◆ WORK TO COMPLETE ◆
Print the data once more, exactly as supplied.

◆ INFORMATION PROVIDED ◆
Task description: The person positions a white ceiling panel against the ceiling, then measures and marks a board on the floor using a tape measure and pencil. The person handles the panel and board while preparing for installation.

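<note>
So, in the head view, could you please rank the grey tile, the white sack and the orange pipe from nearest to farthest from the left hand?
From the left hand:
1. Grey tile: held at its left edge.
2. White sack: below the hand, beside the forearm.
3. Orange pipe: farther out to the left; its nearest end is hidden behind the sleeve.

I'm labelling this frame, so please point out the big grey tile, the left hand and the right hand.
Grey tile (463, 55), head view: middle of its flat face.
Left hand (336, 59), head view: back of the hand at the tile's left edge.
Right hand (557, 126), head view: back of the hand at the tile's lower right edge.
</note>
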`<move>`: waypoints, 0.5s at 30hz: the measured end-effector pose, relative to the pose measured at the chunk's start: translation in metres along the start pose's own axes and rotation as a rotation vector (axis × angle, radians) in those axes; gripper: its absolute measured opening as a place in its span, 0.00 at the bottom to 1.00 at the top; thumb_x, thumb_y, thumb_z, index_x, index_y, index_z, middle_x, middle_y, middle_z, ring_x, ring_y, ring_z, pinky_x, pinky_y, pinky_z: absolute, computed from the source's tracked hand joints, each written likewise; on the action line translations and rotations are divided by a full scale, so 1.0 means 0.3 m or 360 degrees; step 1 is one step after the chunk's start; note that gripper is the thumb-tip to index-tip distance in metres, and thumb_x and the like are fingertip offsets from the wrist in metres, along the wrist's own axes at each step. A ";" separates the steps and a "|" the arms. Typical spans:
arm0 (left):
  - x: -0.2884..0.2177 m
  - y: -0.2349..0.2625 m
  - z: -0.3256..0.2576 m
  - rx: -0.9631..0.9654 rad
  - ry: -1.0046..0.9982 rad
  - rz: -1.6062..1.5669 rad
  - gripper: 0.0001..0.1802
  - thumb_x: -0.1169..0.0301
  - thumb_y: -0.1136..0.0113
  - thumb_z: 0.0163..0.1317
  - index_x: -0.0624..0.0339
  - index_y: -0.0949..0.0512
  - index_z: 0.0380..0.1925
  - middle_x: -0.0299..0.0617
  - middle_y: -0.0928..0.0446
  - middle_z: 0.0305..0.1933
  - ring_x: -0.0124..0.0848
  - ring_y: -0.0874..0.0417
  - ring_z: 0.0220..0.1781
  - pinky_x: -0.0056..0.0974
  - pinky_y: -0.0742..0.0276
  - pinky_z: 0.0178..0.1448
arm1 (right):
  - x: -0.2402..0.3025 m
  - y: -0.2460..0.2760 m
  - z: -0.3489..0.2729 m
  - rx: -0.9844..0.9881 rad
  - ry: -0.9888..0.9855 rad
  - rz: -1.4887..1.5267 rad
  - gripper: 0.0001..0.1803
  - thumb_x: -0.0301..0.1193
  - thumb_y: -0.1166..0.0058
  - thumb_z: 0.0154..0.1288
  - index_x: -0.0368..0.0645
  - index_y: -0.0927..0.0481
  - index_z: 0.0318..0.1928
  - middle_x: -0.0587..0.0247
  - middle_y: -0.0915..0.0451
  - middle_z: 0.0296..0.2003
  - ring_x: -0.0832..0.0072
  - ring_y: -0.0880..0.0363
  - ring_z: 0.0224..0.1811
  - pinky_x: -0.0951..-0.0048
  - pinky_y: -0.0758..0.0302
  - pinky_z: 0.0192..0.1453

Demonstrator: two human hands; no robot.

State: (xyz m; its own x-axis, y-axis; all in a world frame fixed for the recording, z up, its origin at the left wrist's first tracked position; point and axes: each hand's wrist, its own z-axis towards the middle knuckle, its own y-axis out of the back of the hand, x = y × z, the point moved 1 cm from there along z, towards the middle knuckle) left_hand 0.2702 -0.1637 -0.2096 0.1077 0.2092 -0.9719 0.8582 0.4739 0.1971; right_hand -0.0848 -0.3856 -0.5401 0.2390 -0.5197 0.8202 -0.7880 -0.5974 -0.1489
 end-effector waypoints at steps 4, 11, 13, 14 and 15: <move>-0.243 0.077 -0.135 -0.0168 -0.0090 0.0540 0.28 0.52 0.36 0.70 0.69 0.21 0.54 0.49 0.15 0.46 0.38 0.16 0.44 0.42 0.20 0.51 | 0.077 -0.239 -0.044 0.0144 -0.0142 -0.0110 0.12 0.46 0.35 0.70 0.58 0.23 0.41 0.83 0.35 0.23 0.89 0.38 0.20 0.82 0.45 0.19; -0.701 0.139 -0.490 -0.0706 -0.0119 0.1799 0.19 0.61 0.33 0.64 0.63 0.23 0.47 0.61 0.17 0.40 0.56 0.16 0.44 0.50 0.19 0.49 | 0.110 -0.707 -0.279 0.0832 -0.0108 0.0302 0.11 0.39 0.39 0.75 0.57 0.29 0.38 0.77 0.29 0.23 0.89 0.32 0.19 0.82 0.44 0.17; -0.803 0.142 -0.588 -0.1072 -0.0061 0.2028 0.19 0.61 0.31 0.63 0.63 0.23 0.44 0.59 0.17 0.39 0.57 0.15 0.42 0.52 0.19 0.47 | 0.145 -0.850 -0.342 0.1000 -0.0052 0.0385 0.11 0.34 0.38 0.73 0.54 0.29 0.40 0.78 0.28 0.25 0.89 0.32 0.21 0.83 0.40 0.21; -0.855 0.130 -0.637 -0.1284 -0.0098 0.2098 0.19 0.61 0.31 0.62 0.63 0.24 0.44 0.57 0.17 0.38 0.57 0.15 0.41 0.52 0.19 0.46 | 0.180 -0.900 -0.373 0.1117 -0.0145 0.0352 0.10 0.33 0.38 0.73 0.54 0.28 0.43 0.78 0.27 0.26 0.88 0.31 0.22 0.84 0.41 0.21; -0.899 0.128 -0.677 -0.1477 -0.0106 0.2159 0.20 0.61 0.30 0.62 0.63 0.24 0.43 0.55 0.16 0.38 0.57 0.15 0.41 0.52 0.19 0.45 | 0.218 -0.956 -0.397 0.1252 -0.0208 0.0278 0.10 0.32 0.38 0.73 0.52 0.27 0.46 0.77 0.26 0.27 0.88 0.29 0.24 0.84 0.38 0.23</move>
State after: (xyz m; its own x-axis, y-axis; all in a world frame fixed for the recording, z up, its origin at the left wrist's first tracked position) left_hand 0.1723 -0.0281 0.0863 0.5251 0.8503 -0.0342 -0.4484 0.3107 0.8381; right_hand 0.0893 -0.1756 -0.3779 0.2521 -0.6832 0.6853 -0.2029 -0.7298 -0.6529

◆ COMPLETED EXERCISE ◆
Task description: The person positions a white ceiling panel against the ceiling, then measures and marks a board on the floor using a tape measure and pencil. The person handles the panel and board while preparing for installation.

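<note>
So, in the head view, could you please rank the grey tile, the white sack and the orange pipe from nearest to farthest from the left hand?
From the left hand:
1. Grey tile: held at its left edge.
2. White sack: below the hand, beside the forearm.
3. Orange pipe: farther out to the left; its nearest end is hidden behind the sleeve.

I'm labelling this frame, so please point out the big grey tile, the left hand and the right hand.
Grey tile (463, 55), head view: middle of its flat face.
Left hand (336, 59), head view: back of the hand at the tile's left edge.
Right hand (557, 126), head view: back of the hand at the tile's lower right edge.
</note>
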`<move>`: waypoints, 0.5s at 30hz: the measured end-effector pose, relative to the pose measured at the chunk's start: translation in metres along the start pose's own axes and rotation as a rotation vector (axis × angle, radians) in those axes; gripper: its absolute measured opening as a place in its span, 0.00 at the bottom to 1.00 at the top; thumb_x, thumb_y, thumb_z, index_x, index_y, index_z, middle_x, middle_y, middle_z, ring_x, ring_y, ring_z, pinky_x, pinky_y, pinky_z: absolute, computed from the source's tracked hand joints, each written likewise; on the action line translations and rotations are divided by a full scale, so 1.0 means 0.3 m or 360 degrees; step 1 is one step after the chunk's start; note that gripper is the thumb-tip to index-tip distance in metres, and thumb_x and the like are fingertip offsets from the wrist in metres, along the wrist's own axes at each step. A ";" separates the steps and a "|" the arms. Typical spans:
arm0 (left):
  - x: -0.2884..0.2177 m
  - y: -0.2349..0.2625 m
  - z: -0.3256..0.2576 m
  - rx: -0.9631..0.9654 rad
  - ry: -1.0046..0.9982 rad
  - rz: -1.6062..1.5669 rad
  - gripper: 0.0001..0.1802
  - thumb_x: -0.1169..0.0301
  - thumb_y: -0.1136..0.0113
  - thumb_z: 0.0163..0.1317
  - index_x: -0.0624..0.0339
  - index_y: -0.0949..0.0512
  - index_z: 0.0380..0.1925
  - middle_x: -0.0299..0.0617
  - middle_y: -0.0928..0.0446
  - middle_z: 0.0305..0.1933
  - ring_x: -0.0124..0.0848
  - ring_y: -0.0874..0.0417
  - ring_z: 0.0220..0.1781
  - pinky_x: -0.0056..0.0974
  - pinky_y: -0.0742..0.0276
  - pinky_z: 0.0178..0.1448
arm1 (right):
  - x: -0.2402..0.3025 m
  - y: -0.2460..0.2760 m
  - z: -0.3489..0.2729 m
  - rx: -0.9844..0.9881 rad
  - ry: -0.9888..0.9855 rad
  - rz: -1.4887..1.5267 rad
  - gripper: 0.0001..0.1803
  - thumb_x: -0.0301..0.1193
  - thumb_y: -0.1166..0.0058
  - thumb_z: 0.0154..0.1288
  - index_x: -0.0368..0.0645
  - index_y: -0.0927..0.0481
  - index_z: 0.0318..0.1928
  - middle_x: -0.0587..0.0247
  - middle_y: -0.0915..0.0451
  - middle_z: 0.0296..0.2003
  - ring_x: -0.0832..0.0072
  - ring_y: -0.0880..0.0363
  - ring_z: 0.0224..0.1811
  - pinky_x: -0.0951..-0.0048
  - pinky_y: -0.0758..0.0302
  - pinky_z: 0.0192..0.1453

Demonstrator: two human hands; no robot.

State: (xyz m; its own x-axis, y-axis; all in a world frame fixed for the recording, z up, its origin at the left wrist's first tracked position; point and axes: each hand's wrist, its own z-axis towards the middle knuckle, its own y-axis out of the back of the hand, x = y × z, the point moved 1 cm from there along z, towards the middle knuckle) left_hand 0.2702 -0.1637 -0.2096 0.1077 0.2092 -0.9719 0.8582 0.4739 0.1971; right_hand -0.0848 -0.3856 -0.5401 0.2390 -0.5197 0.8202 -0.7880 -0.5974 -0.1489
 end-effector waypoints at steps 4, 11, 13, 14 and 15: <move>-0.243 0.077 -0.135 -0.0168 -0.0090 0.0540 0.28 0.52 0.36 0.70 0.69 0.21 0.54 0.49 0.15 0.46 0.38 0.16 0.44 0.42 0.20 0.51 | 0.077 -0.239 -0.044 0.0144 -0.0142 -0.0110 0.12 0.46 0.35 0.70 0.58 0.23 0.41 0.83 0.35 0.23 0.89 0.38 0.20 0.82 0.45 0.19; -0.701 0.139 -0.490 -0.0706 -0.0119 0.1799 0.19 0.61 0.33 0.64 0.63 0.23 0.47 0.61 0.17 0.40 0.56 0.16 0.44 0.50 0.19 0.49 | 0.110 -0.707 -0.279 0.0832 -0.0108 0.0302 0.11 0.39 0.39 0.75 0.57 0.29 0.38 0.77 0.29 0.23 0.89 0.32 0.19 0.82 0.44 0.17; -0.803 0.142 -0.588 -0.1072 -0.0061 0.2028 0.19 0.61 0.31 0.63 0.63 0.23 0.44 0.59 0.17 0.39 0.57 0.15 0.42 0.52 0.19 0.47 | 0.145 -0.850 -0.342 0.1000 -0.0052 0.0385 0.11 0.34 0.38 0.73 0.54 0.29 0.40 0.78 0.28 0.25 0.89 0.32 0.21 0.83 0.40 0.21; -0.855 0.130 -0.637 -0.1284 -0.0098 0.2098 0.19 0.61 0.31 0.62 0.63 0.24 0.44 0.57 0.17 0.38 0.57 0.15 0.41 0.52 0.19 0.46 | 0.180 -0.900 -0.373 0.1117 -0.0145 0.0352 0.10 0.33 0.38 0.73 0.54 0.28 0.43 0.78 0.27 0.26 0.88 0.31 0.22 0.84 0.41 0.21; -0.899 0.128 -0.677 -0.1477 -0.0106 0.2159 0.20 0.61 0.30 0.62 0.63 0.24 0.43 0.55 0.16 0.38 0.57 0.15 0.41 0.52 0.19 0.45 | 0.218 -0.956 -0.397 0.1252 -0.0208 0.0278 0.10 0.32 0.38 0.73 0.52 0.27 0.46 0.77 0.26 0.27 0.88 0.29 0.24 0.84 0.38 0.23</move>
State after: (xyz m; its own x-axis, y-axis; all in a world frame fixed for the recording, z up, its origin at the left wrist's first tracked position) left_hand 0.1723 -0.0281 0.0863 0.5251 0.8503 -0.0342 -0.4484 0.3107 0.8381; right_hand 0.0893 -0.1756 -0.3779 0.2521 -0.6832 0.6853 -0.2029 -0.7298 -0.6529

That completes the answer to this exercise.